From the creators of the HBO TV series, Flight of the Conchords, comes a seriously funny documentary unlike any other about . . . vampires. What We Do in the Shadows is a refreshing bit of cinema that brilliantly plays on a myriad of tropes seen in horror and comedies as well as blatant shout-outs to flicks such as Lost Boys and Twilight.
While they may all have an aversion to sunlight, no reflection, can’t handle pure silver and crucifixes, and need to drink human blood to survive, not all vampires look and act the same. This “documentary” set in New Zealand explores the undead lives of four vampire flatmates – Viago, Vladislav, Deacon, and Petyr – trying to exist in the modern world.

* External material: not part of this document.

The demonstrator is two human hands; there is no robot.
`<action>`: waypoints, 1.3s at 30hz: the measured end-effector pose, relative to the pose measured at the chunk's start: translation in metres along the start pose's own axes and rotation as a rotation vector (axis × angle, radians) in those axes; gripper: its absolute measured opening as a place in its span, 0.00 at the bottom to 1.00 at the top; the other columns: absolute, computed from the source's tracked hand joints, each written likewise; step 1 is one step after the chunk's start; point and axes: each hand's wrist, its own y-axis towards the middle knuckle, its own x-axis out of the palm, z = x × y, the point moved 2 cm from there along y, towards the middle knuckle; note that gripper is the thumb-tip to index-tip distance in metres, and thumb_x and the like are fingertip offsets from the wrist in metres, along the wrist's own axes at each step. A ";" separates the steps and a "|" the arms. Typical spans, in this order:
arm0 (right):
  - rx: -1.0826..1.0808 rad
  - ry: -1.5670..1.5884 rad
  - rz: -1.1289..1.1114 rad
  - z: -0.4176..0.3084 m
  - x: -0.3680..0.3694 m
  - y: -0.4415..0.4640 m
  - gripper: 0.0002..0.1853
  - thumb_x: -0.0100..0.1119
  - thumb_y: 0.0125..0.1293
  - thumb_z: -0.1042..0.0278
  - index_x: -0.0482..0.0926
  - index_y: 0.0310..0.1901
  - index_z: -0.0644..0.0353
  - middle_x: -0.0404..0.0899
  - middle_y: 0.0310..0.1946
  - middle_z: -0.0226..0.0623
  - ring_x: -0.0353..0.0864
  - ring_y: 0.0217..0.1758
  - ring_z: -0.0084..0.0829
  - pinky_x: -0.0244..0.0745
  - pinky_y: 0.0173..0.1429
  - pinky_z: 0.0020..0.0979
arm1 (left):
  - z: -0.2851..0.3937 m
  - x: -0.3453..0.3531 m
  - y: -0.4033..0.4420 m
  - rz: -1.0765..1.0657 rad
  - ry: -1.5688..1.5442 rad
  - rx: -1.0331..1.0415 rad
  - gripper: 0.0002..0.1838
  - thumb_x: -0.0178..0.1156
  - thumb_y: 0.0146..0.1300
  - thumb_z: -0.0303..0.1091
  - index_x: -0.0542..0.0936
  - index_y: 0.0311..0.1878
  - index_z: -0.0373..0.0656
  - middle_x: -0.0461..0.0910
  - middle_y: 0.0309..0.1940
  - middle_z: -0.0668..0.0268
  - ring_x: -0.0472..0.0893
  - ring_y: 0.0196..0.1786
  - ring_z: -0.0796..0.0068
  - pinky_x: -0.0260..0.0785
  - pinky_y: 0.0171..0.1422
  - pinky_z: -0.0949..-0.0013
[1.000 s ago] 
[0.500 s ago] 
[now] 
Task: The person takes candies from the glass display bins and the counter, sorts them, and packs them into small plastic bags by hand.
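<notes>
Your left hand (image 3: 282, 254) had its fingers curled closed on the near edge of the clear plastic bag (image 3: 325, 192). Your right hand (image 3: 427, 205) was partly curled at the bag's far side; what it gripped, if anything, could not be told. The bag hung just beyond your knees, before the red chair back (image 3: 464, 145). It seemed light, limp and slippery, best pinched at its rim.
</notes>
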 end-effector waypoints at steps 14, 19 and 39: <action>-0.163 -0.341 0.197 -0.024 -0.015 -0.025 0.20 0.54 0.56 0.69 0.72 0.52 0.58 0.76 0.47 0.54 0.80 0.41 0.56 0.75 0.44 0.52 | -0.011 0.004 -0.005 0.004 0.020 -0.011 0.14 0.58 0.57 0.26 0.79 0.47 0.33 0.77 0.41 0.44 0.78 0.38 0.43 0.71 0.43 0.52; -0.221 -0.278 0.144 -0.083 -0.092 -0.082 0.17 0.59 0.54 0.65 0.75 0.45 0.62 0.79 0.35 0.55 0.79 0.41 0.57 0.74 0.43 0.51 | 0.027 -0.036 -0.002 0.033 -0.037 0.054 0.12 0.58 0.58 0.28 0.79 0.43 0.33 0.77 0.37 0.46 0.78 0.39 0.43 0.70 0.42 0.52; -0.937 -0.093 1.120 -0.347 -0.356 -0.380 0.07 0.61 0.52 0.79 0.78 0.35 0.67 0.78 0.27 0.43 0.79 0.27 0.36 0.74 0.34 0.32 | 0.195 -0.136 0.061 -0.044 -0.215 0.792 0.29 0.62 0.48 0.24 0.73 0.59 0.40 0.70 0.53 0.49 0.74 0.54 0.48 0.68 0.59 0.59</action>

Viago, 379 years old, is the “responsible” one in the house.
Always a gentleman and since he was turned he spends much of his time pining over his one true love. . .
despite the cradle-robbing age difference. (I mean c’mon. What’s a couple hundred years anyway?)
Vladislav, 862 years old is the “bad boy.” Vicious. Lusting.
Unfortunatly, he’s still not over his ex, so much so that he struggles with uh . . . er . . . performance.
Each time he transforms into another creature it seems he just can’t get the face right.
Deacon, clocking in at only 183 years old, is the bad boy of the group.
Rebellious, pompous, and most definitely not a fan of werewolves.
Petyr is the house elder. 8,000 years old but don’t let his age fool you.
While he does have that Nosferatu vibe going for him, he’s really just a quiet guy who mostly keeps to himself in the dark basement.
And then Nick comes along.
Intended for a dinner party, Nick was the latest human turned by Petyr (much to the dismay of Deacon’s servant).
And like many modern day humans, Nick isn’t the type who follows tradition for the sake of it.
Though quite different, they get along in their own fanged way, bonded together by bloody ties. The film isn’t only about vampires. It’s about their struggles with love (love bites as much as they do), fitting into modern society, and simultaneously accepting both their humanity and inhumanity. To keep things creepy, zombies, banshees, and other inhuman types make appearances – even werewolves. And, no surprise to audiences familiar with the genre, vampires and werewolves aren’t too keen on “playing nice” together.
What We Do In The Shadows is one of the wittiest (and at times quite silly) films we’ve seen in years. Think Flight of the Conchords with vampires. If you aren’t a fan of Jemaine Clement and Taika Waititi’s work then the humour of this film may be lost on you. And if you’re looking for another romanticized story of vampire lifestyle and trials? You may want to look elsewhere.
But if you’re open to a film that pays homage to vampire lore and cinema while perfectly coupling it with hilariously realistic arguments about who’s turn it is to do the dishes in the house? What We Do in the Shadows should be on your “go watch in theaters” list.
With a limited release last week, US audiences can look forward to this flick hitting big screens nationwide next month (March 2015).